**PROBLEM STATEMENT:**
What is needed is every line of the material that contains "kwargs".

**ENTRIES SUPPLIED:**
------------------------------------------------

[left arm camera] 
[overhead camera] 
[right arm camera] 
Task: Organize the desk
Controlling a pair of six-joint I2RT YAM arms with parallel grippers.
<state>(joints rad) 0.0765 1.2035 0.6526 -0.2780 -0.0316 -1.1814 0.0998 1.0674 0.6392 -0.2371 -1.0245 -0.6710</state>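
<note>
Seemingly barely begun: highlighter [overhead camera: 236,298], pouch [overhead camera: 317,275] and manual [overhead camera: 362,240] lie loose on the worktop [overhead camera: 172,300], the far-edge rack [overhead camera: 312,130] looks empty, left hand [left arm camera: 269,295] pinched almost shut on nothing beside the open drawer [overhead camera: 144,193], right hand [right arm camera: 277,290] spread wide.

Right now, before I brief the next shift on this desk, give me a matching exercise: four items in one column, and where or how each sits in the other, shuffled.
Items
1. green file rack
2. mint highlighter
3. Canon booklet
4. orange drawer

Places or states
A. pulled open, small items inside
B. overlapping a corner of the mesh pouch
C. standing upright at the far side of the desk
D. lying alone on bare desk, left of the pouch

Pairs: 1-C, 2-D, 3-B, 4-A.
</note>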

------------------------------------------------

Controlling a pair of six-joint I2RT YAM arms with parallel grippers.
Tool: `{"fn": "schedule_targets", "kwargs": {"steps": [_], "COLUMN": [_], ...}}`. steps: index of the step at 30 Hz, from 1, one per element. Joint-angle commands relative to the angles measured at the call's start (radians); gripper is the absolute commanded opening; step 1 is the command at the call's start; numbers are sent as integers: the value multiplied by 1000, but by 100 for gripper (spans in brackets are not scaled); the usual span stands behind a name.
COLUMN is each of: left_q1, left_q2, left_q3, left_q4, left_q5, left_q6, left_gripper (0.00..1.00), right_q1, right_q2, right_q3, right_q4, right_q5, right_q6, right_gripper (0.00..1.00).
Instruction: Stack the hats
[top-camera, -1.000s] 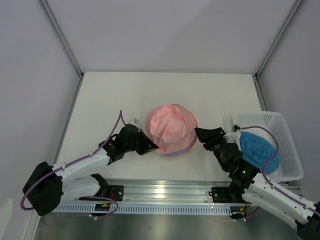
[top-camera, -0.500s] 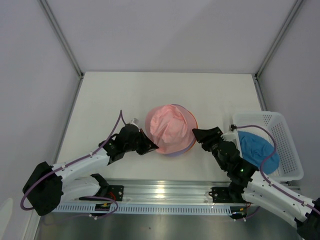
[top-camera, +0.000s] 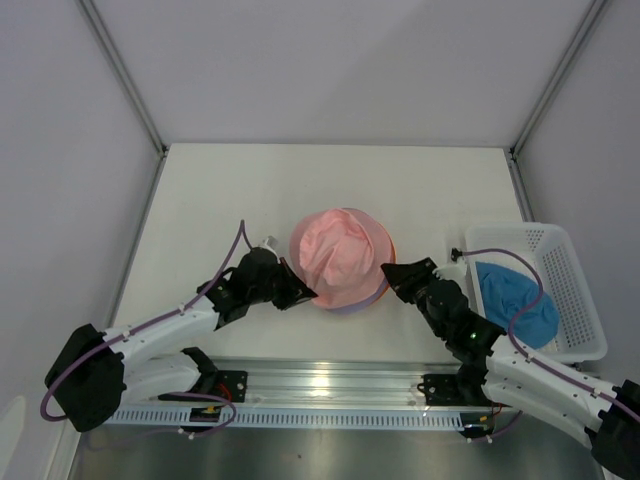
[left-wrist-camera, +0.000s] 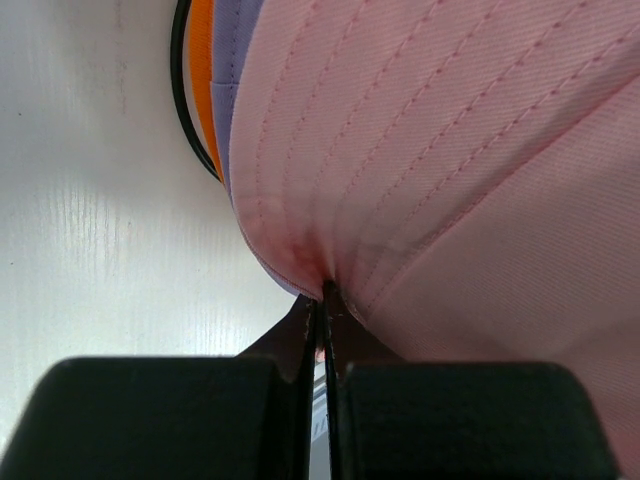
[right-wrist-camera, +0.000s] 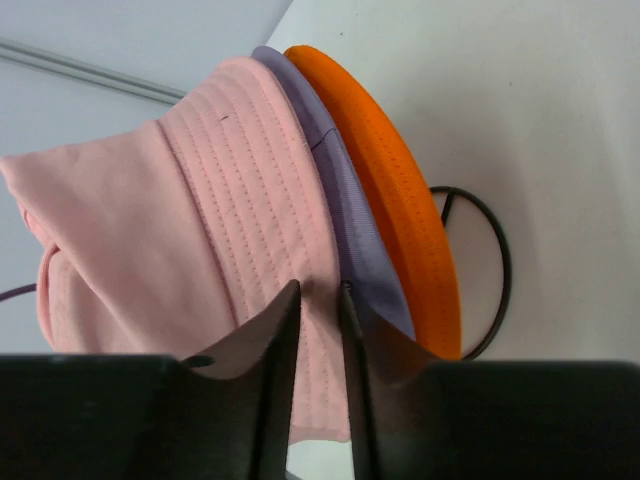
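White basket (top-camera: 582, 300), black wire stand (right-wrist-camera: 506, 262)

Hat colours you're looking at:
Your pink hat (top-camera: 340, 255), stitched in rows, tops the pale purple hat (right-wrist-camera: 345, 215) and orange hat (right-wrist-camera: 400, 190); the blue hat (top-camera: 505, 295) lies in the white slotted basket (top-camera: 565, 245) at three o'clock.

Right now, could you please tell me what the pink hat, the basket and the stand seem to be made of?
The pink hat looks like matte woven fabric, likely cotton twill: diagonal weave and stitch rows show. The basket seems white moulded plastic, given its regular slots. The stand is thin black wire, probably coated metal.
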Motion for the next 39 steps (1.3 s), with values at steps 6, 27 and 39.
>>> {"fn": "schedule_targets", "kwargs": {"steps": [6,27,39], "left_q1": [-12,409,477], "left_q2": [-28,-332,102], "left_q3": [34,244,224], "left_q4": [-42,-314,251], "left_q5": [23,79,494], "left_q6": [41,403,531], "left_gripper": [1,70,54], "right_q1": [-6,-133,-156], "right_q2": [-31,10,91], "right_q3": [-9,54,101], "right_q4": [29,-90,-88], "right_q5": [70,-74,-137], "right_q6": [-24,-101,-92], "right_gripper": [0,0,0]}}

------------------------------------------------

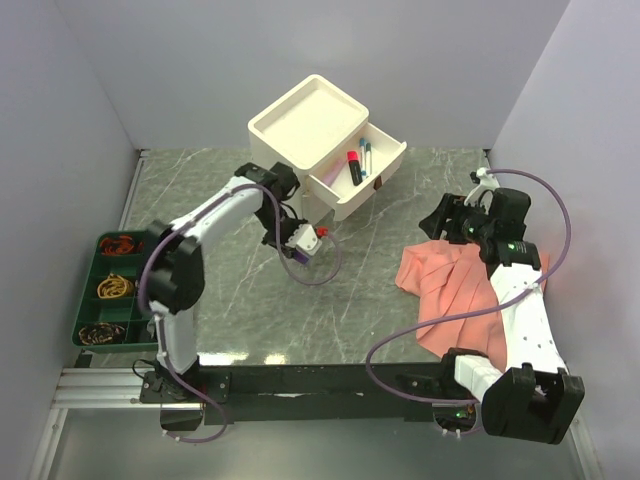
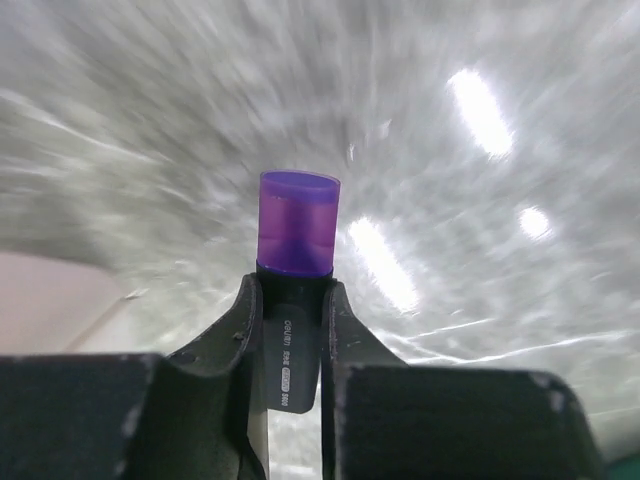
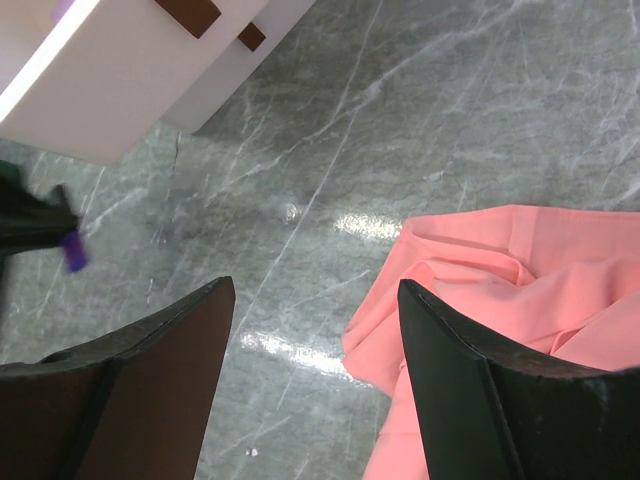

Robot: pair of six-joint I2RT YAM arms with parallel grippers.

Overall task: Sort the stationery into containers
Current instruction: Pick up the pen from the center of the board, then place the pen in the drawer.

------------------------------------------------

**RESULT FOR THIS EXERCISE:**
Tool: `{"fn": "schedule_targets", "kwargs": {"steps": [_], "COLUMN": [_], ...}}`. steps: index of the step at 30 Hz, from 1, one per element. Joint-angle commands relative to the angles measured at the call's start (radians); gripper is the absolute commanded opening; step 1 is the command at the call's start; numbers are sent as integers: the value multiplied by 1000, but by 100 for gripper (spans in brackets are not scaled); the usual span stands behind a name.
>>> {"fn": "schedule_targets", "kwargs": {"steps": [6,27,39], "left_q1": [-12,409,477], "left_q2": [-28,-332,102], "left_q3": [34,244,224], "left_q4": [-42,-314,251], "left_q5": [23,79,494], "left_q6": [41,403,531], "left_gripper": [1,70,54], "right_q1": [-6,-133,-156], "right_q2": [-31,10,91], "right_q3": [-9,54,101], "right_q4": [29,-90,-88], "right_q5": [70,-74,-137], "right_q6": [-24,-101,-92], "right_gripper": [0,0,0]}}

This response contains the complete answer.